TASK INSTRUCTIONS: Your job is to retype the whole listing exactly.

PROVIDED MATERIAL:
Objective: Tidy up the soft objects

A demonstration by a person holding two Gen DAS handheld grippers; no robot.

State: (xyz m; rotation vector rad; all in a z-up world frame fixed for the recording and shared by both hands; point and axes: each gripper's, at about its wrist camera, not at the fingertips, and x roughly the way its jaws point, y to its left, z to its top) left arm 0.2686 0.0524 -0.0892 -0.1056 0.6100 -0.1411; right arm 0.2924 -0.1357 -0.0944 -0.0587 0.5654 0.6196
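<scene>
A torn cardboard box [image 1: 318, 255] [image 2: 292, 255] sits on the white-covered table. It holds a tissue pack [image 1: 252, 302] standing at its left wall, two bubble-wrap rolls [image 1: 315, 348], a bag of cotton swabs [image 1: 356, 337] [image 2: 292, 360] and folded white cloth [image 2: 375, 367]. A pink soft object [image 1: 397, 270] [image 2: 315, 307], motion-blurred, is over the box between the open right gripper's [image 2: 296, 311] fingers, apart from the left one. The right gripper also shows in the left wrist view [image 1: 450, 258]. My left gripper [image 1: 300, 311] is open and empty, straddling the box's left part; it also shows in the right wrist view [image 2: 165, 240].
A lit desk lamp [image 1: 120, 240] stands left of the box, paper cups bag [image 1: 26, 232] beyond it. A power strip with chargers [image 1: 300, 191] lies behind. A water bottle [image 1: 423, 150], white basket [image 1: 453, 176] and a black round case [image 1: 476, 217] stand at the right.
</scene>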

SOLUTION:
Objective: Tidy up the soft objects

A demonstration by a person holding two Gen DAS handheld grippers; no robot.

State: (xyz m; rotation vector rad; all in a z-up world frame fixed for the recording and shared by both hands; point and axes: each gripper's, at about its wrist camera, not at the fingertips, and x roughly the way its jaws point, y to its left, z to its top) left arm 0.2686 0.0524 -0.0892 -0.1056 0.6100 -0.1411; right arm 0.2924 -0.1357 -0.0944 -0.0587 0.5654 0.6196
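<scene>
A torn cardboard box [image 1: 318, 255] [image 2: 292, 255] sits on the white-covered table. It holds a tissue pack [image 1: 252, 302] standing at its left wall, two bubble-wrap rolls [image 1: 315, 348], a bag of cotton swabs [image 1: 356, 337] [image 2: 292, 360] and folded white cloth [image 2: 375, 367]. A pink soft object [image 1: 397, 270] [image 2: 315, 307], motion-blurred, is over the box between the open right gripper's [image 2: 296, 311] fingers, apart from the left one. The right gripper also shows in the left wrist view [image 1: 450, 258]. My left gripper [image 1: 300, 311] is open and empty, straddling the box's left part; it also shows in the right wrist view [image 2: 165, 240].
A lit desk lamp [image 1: 120, 240] stands left of the box, paper cups bag [image 1: 26, 232] beyond it. A power strip with chargers [image 1: 300, 191] lies behind. A water bottle [image 1: 423, 150], white basket [image 1: 453, 176] and a black round case [image 1: 476, 217] stand at the right.
</scene>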

This exercise calls for no further output.